[Task directions]:
In the listing below, locate the line that contains "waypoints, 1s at" and the line that contains "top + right". Restate word for word those two lines and every line between them, and nothing else.

——

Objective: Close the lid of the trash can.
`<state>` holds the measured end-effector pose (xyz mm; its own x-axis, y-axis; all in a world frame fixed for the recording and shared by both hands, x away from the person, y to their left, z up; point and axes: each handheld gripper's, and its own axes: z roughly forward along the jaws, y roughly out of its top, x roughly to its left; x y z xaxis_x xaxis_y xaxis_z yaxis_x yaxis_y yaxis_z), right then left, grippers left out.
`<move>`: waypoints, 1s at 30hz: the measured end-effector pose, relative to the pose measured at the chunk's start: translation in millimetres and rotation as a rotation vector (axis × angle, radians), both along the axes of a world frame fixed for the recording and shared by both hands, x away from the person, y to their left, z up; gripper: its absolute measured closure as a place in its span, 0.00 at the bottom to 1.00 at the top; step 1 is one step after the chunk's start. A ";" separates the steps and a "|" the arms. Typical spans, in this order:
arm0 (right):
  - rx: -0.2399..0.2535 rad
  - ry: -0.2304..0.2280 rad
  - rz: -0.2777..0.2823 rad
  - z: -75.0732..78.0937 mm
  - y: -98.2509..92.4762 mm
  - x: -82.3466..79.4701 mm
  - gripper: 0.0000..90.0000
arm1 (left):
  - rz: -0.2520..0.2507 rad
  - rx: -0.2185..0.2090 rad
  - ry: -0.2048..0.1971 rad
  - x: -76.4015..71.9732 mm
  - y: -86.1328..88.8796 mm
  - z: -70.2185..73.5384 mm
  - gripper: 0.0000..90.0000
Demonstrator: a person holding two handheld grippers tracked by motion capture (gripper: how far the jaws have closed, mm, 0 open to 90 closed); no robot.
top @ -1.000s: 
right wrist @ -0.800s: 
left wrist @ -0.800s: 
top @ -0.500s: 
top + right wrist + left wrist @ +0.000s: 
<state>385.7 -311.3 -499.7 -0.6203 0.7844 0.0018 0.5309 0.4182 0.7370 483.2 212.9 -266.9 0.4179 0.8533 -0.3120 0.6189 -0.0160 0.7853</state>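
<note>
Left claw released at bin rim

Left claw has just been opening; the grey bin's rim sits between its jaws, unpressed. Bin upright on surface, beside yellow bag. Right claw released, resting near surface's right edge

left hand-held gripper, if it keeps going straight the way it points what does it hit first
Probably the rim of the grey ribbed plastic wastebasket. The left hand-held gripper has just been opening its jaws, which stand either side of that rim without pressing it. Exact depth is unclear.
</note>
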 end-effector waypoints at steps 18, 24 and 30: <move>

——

[Expected answer]:
`<move>`: waypoints, 1s at 30hz: the measured end-effector pose, relative to the pose measured at the chunk's start: translation in millimetres and rotation as a rotation vector (axis × angle, radians), both along the axes of a world frame fixed for the recording and shared by both hands, x away from the person, y to their left, z up; gripper: its absolute measured closure as a place in its span, 0.00 at the bottom to 1.00 at the top; step 1 is one step after the chunk's start. A ";" separates the steps and a "|" the arms. Typical spans, in this order:
arm0 (right):
  - rx: -0.2399..0.2535 rad
  - ry: -0.2304..0.2280 rad
  - rz: -0.2777..0.2823 rad
  - z: -75.0732..78.0937 mm
  - y: -98.2509..92.4762 mm
  - x: -82.3466..79.4701 mm
  - gripper: 0.0000..90.0000
arm1 (left):
  - rz: -0.2520..0.2507 rad
  - rx: -0.2185..0.2090 rad
  - ry: -0.2048..0.1971 rad
  - x: -76.4015..71.9732 mm
  - y: -86.1328..88.8796 mm
  - z: -70.2185..73.5384 mm
  - gripper: 0.0000..90.0000
Demonstrator: a person holding two handheld grippers tracked by motion capture (gripper: how far the jaws have closed, mm, 0 open to 90 closed); no robot.
top @ -1.000s: 
right wrist @ -0.800s: 
left wrist @ -0.800s: 
top @ -0.500s: 
top + right wrist + left wrist @ +0.000s: 

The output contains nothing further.